Return the listing below exactly as it stands. Pictures stay out.

----------------

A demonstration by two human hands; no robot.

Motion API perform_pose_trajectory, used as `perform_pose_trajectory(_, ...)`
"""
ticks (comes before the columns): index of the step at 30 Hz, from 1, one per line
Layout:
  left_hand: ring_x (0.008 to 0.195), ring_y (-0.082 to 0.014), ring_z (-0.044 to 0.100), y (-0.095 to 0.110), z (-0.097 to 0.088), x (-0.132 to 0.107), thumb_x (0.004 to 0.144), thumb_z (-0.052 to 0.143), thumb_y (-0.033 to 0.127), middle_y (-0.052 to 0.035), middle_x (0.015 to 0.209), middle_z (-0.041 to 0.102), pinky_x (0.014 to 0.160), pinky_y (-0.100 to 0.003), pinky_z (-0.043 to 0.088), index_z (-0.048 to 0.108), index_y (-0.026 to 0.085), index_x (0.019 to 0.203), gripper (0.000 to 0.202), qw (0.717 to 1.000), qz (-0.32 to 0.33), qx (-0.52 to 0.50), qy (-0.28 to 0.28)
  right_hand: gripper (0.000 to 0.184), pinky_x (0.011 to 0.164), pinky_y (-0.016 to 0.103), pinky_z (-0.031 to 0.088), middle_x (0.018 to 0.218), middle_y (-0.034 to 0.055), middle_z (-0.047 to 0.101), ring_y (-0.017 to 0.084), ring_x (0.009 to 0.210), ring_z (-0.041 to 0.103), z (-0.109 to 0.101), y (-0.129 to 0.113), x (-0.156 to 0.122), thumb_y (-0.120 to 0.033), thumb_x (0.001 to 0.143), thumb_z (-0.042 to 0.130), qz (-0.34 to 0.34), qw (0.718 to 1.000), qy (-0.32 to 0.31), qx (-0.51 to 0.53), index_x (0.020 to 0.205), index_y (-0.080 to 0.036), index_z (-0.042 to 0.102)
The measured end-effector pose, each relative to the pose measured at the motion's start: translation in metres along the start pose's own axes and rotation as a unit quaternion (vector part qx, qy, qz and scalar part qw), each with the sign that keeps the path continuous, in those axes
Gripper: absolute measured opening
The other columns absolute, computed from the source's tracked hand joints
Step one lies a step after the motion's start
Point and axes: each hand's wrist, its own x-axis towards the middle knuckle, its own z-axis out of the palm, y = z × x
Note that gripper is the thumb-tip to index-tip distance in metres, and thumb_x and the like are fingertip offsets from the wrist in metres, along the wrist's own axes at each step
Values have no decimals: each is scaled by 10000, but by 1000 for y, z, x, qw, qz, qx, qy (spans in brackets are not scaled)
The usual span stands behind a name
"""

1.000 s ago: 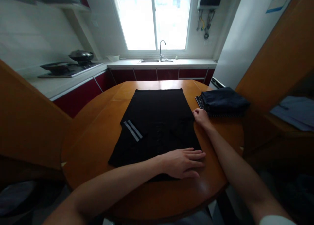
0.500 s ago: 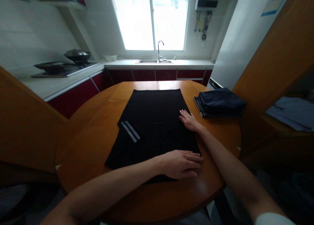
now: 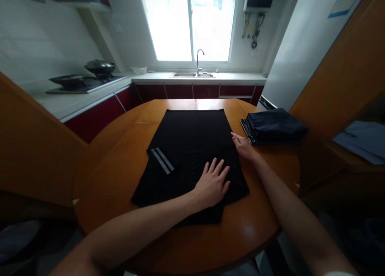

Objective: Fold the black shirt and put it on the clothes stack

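Observation:
A black shirt (image 3: 192, 131) with two pale grey stripes on its left side lies spread on the round wooden table (image 3: 108, 163). My left hand (image 3: 212, 183) rests palm down on the lower part of the shirt, fingers spread. At the shirt's right edge, my right hand (image 3: 244, 147) is turned on its side, its fingers and thumb closed on the cloth. Part of the shirt's lower end is hidden under my left hand and forearm.
To the right on the table sits a stack of folded dark clothes (image 3: 275, 125). Behind are a sink (image 3: 185, 74) with a tap, a window, and a stove with a lidded pan (image 3: 100, 66) at left. A white refrigerator (image 3: 303, 43) stands at right.
My left hand has moved from the shirt's lower right corner up and left onto the cloth, spreading its fingers. My right hand has turned from lying flat to its side at the edge.

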Motion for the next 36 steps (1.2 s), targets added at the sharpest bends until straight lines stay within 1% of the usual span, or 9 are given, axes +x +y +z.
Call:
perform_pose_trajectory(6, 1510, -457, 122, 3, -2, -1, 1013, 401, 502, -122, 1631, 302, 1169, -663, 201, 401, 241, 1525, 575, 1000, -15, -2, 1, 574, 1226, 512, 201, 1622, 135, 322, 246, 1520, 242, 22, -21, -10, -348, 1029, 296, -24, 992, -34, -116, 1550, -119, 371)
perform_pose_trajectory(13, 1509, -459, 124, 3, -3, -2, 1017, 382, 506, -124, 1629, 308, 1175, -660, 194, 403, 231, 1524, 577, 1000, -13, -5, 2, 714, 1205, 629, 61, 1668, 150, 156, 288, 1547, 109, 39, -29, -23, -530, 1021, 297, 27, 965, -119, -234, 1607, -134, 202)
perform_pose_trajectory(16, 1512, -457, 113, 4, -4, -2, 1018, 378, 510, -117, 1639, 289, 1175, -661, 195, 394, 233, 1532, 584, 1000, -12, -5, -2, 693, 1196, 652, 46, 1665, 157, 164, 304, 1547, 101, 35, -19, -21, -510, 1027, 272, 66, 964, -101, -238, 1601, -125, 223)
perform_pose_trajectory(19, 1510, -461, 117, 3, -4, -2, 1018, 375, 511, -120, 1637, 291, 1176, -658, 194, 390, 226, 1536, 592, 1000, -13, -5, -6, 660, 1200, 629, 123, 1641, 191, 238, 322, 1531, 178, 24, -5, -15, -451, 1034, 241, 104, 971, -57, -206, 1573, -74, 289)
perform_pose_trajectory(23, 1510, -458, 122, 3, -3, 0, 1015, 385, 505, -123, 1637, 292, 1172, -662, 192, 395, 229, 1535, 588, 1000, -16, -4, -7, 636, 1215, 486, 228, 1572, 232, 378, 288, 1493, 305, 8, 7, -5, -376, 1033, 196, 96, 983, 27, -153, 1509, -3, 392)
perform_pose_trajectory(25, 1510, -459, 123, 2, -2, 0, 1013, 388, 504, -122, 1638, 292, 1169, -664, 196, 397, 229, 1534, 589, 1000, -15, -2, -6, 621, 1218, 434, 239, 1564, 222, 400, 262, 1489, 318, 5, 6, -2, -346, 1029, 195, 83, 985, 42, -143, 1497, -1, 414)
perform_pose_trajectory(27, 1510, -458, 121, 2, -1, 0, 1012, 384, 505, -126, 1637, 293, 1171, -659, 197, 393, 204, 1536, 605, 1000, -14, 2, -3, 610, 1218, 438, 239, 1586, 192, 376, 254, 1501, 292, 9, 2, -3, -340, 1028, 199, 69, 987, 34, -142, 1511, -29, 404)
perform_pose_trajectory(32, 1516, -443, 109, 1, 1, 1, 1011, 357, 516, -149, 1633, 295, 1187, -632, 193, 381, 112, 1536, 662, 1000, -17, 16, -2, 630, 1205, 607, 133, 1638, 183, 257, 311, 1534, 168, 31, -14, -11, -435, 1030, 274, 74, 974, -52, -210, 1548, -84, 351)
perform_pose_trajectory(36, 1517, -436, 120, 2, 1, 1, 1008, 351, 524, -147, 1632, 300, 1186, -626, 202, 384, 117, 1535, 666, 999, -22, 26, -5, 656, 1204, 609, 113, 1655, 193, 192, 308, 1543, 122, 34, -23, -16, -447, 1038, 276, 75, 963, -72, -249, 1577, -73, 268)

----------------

Result for this task:
A demonstration by two human hands; no robot.

Motion API perform_pose_trajectory, used as `perform_pose_trajectory(_, ...)`
"""
ticks (comes before the columns): index of the step at 30 Hz, from 1, one per line
Layout:
  left_hand: ring_x (0.008 to 0.195), ring_y (-0.082 to 0.014), ring_z (-0.044 to 0.100), y (-0.095 to 0.110), z (-0.097 to 0.088), x (-0.132 to 0.107), thumb_x (0.004 to 0.144), thumb_z (-0.052 to 0.143), thumb_y (-0.033 to 0.127), middle_y (-0.052 to 0.035), middle_x (0.015 to 0.209), middle_z (-0.041 to 0.102), pinky_x (0.014 to 0.160), pinky_y (-0.100 to 0.003), pinky_z (-0.043 to 0.088), index_z (-0.048 to 0.108), index_y (-0.026 to 0.085), index_x (0.019 to 0.203), gripper (0.000 to 0.202), qw (0.717 to 1.000), qz (-0.32 to 0.33), qx (-0.52 to 0.50), qy (-0.28 to 0.28)
  right_hand: gripper (0.000 to 0.184), pinky_x (0.011 to 0.164), pinky_y (-0.016 to 0.103), pinky_z (-0.031 to 0.088), middle_x (0.018 to 0.218), middle_y (-0.034 to 0.055), middle_z (-0.047 to 0.101), ring_y (-0.017 to 0.084), ring_x (0.009 to 0.210), ring_z (-0.041 to 0.103), z (-0.109 to 0.101), y (-0.129 to 0.113), x (-0.156 to 0.122), thumb_y (-0.120 to 0.033), thumb_x (0.001 to 0.143), thumb_z (-0.042 to 0.130), qz (-0.34 to 0.34), qw (0.718 to 1.000), qy (-0.32 to 0.31), qx (-0.51 to 0.53), index_x (0.020 to 0.205), index_y (-0.080 to 0.036), index_z (-0.042 to 0.102)
The measured end-effector pose, each relative to the pose measured at the motion's start: translation in metres along the start pose's own axes and rotation as a unit quaternion (vector part qx, qy, qz and scalar part qw), each with the sign that keeps the path continuous, in those axes
Gripper: absolute measured opening
The other columns absolute, computed from the source's tracked hand joints
Step one lies a step after the motion's start
Point and axes: each hand's wrist, its own x-axis towards the middle knuckle, its own z-axis out of the palm, y = z × x
Note that gripper is the thumb-tip to index-tip distance in metres, and thumb_x and the like are fingertip offsets from the wrist in metres, along the wrist's own axes at each step
Values have no decimals: each is scaled by 10000, but by 1000 for y, z, x, qw, qz, qx, qy (spans in brackets are not scaled)
The usual span stands behind a name
"""

1.000 s ago: 
0.500 s ago: 
now: 

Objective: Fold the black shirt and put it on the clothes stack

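Observation:
A black shirt (image 3: 192, 131) with two pale grey stripes on its left side lies spread on the round wooden table (image 3: 108, 163). My left hand (image 3: 212, 183) rests palm down on the lower part of the shirt, fingers spread. At the shirt's right edge, my right hand (image 3: 244, 147) is turned on its side, its fingers and thumb closed on the cloth. Part of the shirt's lower end is hidden under my left hand and forearm.
To the right on the table sits a stack of folded dark clothes (image 3: 275, 125). Behind are a sink (image 3: 185, 74) with a tap, a window, and a stove with a lidded pan (image 3: 100, 66) at left. A white refrigerator (image 3: 303, 43) stands at right.
My left hand has moved from the shirt's lower right corner up and left onto the cloth, spreading its fingers. My right hand has turned from lying flat to its side at the edge.
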
Motion for the next 36 steps (1.2 s), targets added at the sharpest bends until straight lines stay within 1% of the usual span, or 9 are given, axes +x +y +z.
Call:
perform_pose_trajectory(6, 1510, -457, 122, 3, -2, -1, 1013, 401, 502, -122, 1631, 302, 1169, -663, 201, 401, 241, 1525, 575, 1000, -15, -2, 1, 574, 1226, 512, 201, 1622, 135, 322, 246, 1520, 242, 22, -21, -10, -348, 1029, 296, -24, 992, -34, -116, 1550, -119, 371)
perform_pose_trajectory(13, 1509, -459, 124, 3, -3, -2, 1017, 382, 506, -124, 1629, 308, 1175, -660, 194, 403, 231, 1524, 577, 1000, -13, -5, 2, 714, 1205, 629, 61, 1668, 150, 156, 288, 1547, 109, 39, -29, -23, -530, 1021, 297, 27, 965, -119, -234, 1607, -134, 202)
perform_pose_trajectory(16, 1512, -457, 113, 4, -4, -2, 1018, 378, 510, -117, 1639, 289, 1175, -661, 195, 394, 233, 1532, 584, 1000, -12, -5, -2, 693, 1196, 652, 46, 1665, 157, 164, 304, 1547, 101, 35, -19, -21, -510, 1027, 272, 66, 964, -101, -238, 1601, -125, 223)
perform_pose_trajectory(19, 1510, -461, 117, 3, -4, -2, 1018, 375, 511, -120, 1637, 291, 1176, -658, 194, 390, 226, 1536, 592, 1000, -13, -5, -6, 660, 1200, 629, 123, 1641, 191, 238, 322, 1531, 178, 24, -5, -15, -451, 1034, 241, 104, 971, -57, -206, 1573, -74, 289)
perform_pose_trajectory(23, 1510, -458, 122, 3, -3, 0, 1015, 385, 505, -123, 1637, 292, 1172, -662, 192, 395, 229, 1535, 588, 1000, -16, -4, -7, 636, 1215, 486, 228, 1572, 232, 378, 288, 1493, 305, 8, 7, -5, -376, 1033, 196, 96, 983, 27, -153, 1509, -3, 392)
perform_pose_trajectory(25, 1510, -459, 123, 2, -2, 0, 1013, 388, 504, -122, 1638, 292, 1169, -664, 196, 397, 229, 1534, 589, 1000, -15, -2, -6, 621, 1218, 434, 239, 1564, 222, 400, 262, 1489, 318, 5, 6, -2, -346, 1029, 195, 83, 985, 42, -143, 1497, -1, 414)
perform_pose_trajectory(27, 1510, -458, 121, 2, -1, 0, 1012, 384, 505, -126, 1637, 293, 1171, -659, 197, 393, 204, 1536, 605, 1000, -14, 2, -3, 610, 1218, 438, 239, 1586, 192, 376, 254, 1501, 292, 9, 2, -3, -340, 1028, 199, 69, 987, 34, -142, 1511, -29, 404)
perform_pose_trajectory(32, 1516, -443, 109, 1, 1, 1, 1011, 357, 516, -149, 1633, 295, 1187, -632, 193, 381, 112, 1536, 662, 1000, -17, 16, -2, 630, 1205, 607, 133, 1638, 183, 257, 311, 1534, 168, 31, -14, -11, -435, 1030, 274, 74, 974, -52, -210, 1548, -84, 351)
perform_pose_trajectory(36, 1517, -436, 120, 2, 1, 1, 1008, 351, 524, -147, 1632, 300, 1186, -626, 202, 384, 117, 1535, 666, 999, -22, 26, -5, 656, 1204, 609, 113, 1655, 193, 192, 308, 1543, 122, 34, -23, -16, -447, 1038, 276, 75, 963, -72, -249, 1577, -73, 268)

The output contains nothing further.